- Genre: Indie rock, folk
- Dates: Fourth weekend of June (3 days)
- Location(s): Wiston, South Lanarkshire, Scotland, 2010-2012; The Bield, Blackruthven, Perthshire, 2013-2018; Errol Park, 2019; Scone Palace, 2021; Errol Park, 2022-present
- Years active: 2010-present
- Website: www.solasfestival.co.uk

= Solas Festival =

Solas Festival is an annual music festival, held in Scotland, since 2010. The festival also comprises elements of poetry, art, politics, dance, philosophy and literature.

Described as a "wee Woodstock," the festival is associated with Creative Scotland, Scottish Refugee Week and Christian Aid.

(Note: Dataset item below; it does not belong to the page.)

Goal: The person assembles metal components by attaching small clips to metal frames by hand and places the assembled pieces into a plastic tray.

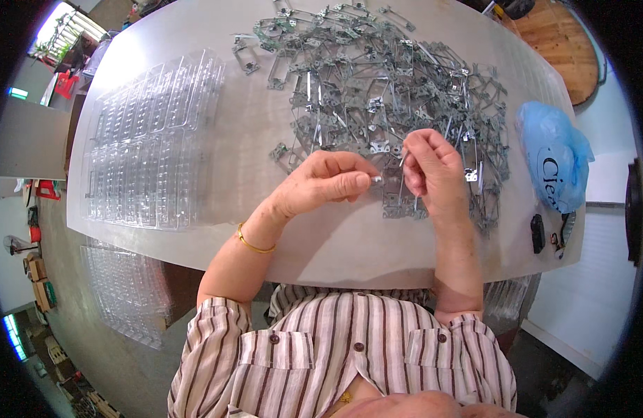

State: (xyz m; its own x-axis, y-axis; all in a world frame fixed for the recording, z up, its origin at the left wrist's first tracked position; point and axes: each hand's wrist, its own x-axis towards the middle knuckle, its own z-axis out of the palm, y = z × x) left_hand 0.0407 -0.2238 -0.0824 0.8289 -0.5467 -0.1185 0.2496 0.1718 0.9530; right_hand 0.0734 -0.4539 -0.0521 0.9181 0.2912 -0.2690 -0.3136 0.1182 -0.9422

The first three festivals were held in the village of Wiston. Since 2013 the festival has been held at various locations near Perth: the Field at Blackruthven from 2013 to 2018, Scone Palace in 2021 and Errol Park in 2019 and 2022. There was no festival in 2020.

==Line-ups==
===2012===
The festival's 2012 musical acts included: Admiral Fallow, Roddy Woomble, Ricky Ross, Randolph's Leap and The Imagineers.

===2013===
The festival's 2013 line-up included: Karine Polwart, Liz Lochhead, We Were Promised Jetpacks, the National Theatre of Scotland, Breabach, and Margie Gillis.